What are your most preferred programming languages? - baccheion
Also, how would you order the following languages (most preferred to least): Rust, Go, Swift, Kotlin, Haskell, Python, and Nim? Why?
======
AnimalMuppet
C++, because it pays for my whole life. (Also, for embedded systems, there's
still nothing better that is mature enough that I'd bet a product on it.)

Java for when I want a library that has everything, and I don't want to have
to worry about memory.

Perl for when I want to rip apart text files.

------
noir_lord
PHP because I know it very well and it has a lot of good libraries available
for web stuff (yes I'm aware of it's detractors, no I don't care and maybe
just maybe we can avoid the pointless language war, I chose it for good
reasons so lets not waste each others time).

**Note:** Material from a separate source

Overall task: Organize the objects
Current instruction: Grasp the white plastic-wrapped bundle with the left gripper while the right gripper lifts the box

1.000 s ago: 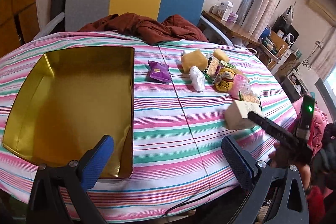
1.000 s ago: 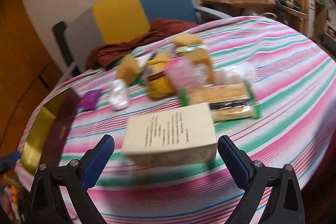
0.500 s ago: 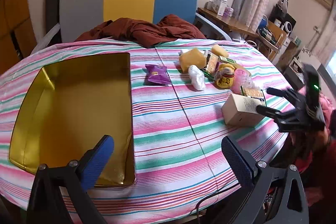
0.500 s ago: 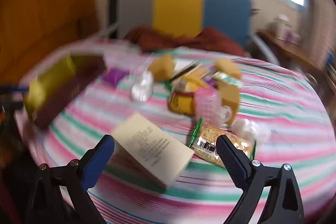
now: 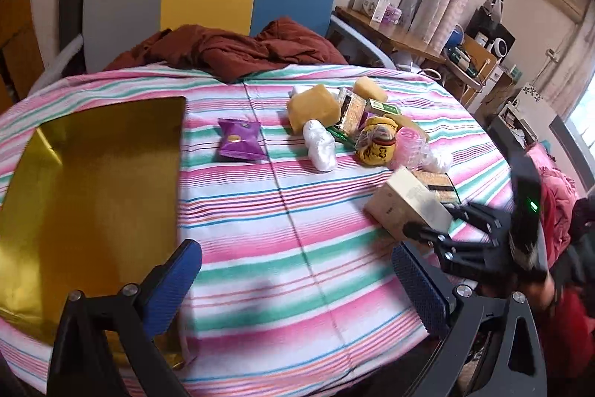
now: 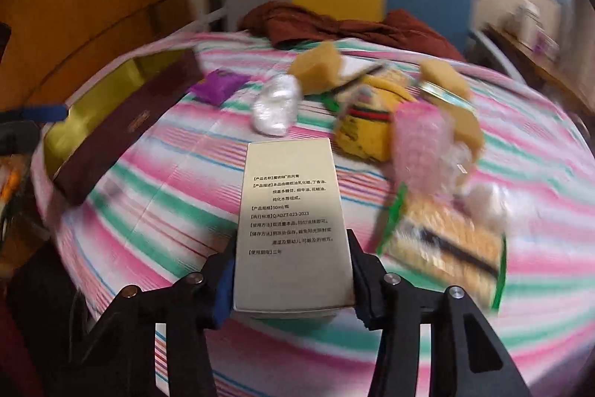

Python for everything that isn't web stuff (automation, deployment, testing
all that good stuff).

Only one on your list I've really used is Python, I'm aware of the others but
don't know enough to give you a competent opinion.

------
J_Darnley
Lua: quick enough, simple, embeddable. Assembly: powerful. C: something needs
to tie everything together and providing a statically linked executable is
always the best way to distribute software.

Everything you listed should be thrown in the bin. Go and Python both have
significant whitespace/indentation. I guess I don't know anything about the
others.

------
Learn2win
Java - pays well Racket - explore and research QT - cross platform Haskell -
write less, think more Javascript/Python - can't avoid